Smart business owners are always looking ahead and forecasting for what the economic landscape will be like for their industry in two to three years, Hendon said.
Business forecasting can help prevent mass layoffs by determining employment needs ahead of time.
“If not, we go along kind of oblivious until we hit a point where the organization is bloated and now we have to make drastic changes in the employment picture and it’s going to affect motivation,” he said.
A slowdown can be a good time for employees to get in-depth or one-on-one training and professional development that might have been overlooked when everything was buzzing along at top speed, said Chuck Hyde, director of business development at the Soderquist Center for Leadership & Ethics at John Brown University in Siloam Springs.
“Philosophically, we help people try to understand to be careful with the short-term horizon,” Hyde said. “You don’t want to be on a yo-yo where you’re always reacting and cutting too much too fast.”
A big part of what Hyde and his colleagues at the Soderquist Center focus on is strategy, foresight and planning. When the good times are rolling, Hyde said, it’s important to be planning for a slowdown, so that one’s business or organization isn’t caught off guard by it.
The flip side of that logic is that during a downturn, it’s important to be prepared for when the economy starts humming again, he said.
“We always caution people that you can’t cost-cut your way to prosperity,” Hyde said.
That means that even during a downturn there are some expenditures that are too important to wait on, whether it’s making an acquisition, a new hire or an equipment upgrade.
Many people only look at the short-term, putting off a potentially beneficial expenditure until some unknown future date when it becomes affordable. That inaction can cause missed opportunities in the meantime, Hyde said.
Advertising and marketing are other expenditures that business owners should be reluctant to cut, Hendon said.
As long as an advertising campaign is successful, it doesn’t make sense to cut back on it when it’s driving customers to your business.

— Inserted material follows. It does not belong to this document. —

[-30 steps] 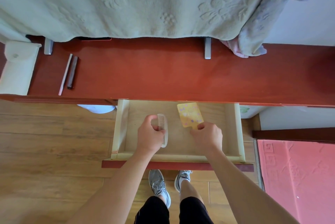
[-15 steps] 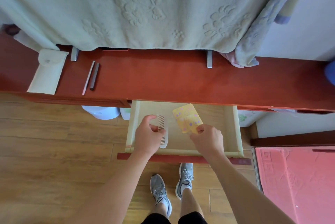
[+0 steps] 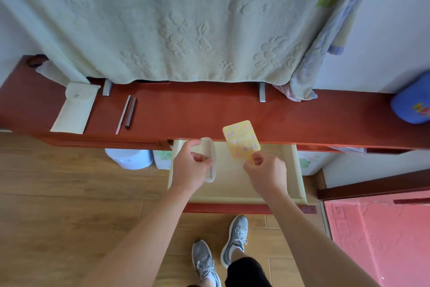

“If you do cut back on that you’re going to end up cutting employees,” Hendon said.
Advertising needs to be looked at as an investment, and if it is providing a good return, rather than asking if it’s affordable to do, business owners should ask themselves whether they can afford not to do it, Hyde said.
Tough times can be a “great opportunity to live out your values as a company,” he said. “And how you do that can make a difference in how your employees view you.”